Application Management

Applications should be first class citizens in our display server. An application is named and consists of an arbitrary number of surfaces. The shell components can access the set of currently running/registered applications and operate on top of the collection to provide e.g. Alt-Tab functionality. Shell

The shell, or system level UI, will be a first-class citizen of the display server, at least in terms of well-defined interfaces that are used to communicate back and forth between the shell and the other components of the display server. We do consider an in-process shell approach right now, but we might revisit this decision in the future.

Inter-app Data Exchange

Exchanging data between running applications is very limited in the X world. We have basic support for copy’n’paste and drag’n’drop operation, but the experience that is currently offered is very limited and barely functional. For this reason, we want the display server to provide an advanced way for applications to exchange arbitrary data, together with a seamless user experience when initiating and carrying out the actual data exchange.

Mir Today

On Android Drivers

Currently the Phablet image uses SurfaceFlinger to render. But very soon, this will be replaced with Mir and eventually the tablet will use the same infrastructure as the desktop image:

13_05_Ubuntu_Touch.png

Mir on the Free Graphics Driver Stack

Right now, Mir is able to run on top of the free graphics driver stack, leveraging GBM, DRM and KMS to integrate with existing graphics hardware.

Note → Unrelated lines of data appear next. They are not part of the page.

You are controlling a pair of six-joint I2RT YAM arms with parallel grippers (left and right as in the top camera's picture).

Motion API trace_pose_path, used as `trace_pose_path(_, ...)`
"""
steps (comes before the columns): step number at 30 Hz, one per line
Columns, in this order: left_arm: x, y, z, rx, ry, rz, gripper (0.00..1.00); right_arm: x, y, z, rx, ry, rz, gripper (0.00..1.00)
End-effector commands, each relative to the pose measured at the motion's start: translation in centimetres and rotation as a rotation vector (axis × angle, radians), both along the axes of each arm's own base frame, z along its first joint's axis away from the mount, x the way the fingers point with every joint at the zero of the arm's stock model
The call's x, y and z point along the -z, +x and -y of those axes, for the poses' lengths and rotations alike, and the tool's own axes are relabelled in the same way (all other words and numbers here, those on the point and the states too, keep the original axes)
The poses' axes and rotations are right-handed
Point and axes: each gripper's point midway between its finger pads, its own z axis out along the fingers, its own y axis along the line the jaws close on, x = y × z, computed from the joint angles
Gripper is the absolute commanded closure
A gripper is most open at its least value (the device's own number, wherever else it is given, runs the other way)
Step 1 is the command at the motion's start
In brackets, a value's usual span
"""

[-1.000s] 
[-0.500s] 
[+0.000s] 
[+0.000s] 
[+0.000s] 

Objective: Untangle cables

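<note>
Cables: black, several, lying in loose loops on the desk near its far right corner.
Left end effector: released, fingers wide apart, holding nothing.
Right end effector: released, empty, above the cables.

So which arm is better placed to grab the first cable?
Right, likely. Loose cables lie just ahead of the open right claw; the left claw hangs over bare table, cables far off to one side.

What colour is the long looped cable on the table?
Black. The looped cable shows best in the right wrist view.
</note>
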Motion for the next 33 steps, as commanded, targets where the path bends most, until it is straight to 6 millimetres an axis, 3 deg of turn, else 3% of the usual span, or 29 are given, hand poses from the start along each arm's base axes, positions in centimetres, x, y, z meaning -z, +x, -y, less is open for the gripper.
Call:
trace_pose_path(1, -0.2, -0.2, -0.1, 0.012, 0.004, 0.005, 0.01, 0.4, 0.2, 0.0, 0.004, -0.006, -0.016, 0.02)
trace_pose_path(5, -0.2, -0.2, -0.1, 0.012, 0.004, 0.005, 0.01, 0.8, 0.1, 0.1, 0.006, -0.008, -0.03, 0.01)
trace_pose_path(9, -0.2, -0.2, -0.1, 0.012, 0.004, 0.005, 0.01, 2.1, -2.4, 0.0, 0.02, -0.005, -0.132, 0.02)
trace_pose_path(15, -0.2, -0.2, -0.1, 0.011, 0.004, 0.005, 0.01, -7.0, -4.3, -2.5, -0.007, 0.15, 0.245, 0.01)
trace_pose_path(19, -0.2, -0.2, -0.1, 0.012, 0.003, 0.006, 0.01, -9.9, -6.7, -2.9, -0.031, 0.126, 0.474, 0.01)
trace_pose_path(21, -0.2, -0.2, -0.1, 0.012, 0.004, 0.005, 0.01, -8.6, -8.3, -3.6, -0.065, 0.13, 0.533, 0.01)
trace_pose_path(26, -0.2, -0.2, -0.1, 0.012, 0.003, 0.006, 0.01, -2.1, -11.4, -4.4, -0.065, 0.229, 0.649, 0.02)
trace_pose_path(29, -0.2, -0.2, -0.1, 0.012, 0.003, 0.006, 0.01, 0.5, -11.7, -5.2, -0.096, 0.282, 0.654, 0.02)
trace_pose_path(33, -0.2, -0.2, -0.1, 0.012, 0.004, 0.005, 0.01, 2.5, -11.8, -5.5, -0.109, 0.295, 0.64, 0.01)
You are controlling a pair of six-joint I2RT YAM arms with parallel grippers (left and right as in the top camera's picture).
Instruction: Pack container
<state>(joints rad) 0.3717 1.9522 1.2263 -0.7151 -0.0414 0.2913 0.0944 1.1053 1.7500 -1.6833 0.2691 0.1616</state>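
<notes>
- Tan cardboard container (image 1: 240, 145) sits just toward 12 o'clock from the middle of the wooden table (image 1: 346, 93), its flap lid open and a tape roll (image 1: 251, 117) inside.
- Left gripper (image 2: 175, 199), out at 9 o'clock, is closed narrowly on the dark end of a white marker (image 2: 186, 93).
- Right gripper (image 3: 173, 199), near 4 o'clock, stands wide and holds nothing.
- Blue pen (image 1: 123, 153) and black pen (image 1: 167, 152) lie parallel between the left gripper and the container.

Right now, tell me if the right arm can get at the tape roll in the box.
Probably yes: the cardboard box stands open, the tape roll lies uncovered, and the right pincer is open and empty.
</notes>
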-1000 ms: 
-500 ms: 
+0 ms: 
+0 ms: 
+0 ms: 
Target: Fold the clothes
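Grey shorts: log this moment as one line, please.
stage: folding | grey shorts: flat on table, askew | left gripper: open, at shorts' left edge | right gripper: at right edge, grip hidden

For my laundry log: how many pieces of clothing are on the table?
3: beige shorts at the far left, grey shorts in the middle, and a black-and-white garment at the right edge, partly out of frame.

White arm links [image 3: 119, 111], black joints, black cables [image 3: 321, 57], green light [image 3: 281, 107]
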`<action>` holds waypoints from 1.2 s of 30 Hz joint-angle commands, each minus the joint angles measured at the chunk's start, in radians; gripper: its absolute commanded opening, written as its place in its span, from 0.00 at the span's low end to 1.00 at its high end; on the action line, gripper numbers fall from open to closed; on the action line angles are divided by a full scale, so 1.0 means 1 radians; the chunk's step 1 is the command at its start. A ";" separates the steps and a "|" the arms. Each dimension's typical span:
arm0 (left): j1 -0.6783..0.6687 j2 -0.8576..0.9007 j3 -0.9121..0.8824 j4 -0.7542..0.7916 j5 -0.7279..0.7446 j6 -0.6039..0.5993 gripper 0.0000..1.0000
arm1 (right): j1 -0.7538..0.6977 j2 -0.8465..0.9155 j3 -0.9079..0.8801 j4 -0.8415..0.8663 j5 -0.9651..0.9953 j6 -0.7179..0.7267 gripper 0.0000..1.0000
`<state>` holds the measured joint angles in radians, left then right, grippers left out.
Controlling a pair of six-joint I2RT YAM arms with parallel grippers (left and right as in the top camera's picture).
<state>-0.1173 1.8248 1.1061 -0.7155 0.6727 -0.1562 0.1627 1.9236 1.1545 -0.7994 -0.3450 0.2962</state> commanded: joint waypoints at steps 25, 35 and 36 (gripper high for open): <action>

13_05_Free_Driver_stack.png

Mir on HW Supported By Closed Source Drivers

Right now, Mir does not run on desktop hardware that requires closed source drivers. However, we are in contact with GPU vendors and are working closely together with them to support Mir and to distill a reusable and unified EGL-centric driver model that further eases display server development in general and keeps cross-platform use-cases in mind.

Roadmap

The full roadmap can be seen in the client-1303-mir-converged blueprint. Key milestones are:

May 2013

Finish the first step towards integrating Unity Next with Mir and provide enough facility to start iterating the actual shell development, providing developers with a solid platform and designers with means for rapid prototyping.

October 2013

Unity Next & Mir window management are completely integrated with the rest of the system to support an Ubuntu Phone product. For the desktop/laptop form-factor, we want to fully replace X in user sessions and provide a legacy mode that allows to run legacy X clients against an on-demand rootless X server. A cascade of display servers/shells is implemented, with the session-level instances talking to a global system compositor instance, providing a flicker-free, tightly integrated and beautiful UX.

April 2014

Complete convergence across the form factors is achieved, with Mir serving as the carrier across form factors, powering a seamless transition between different use-cases and devices.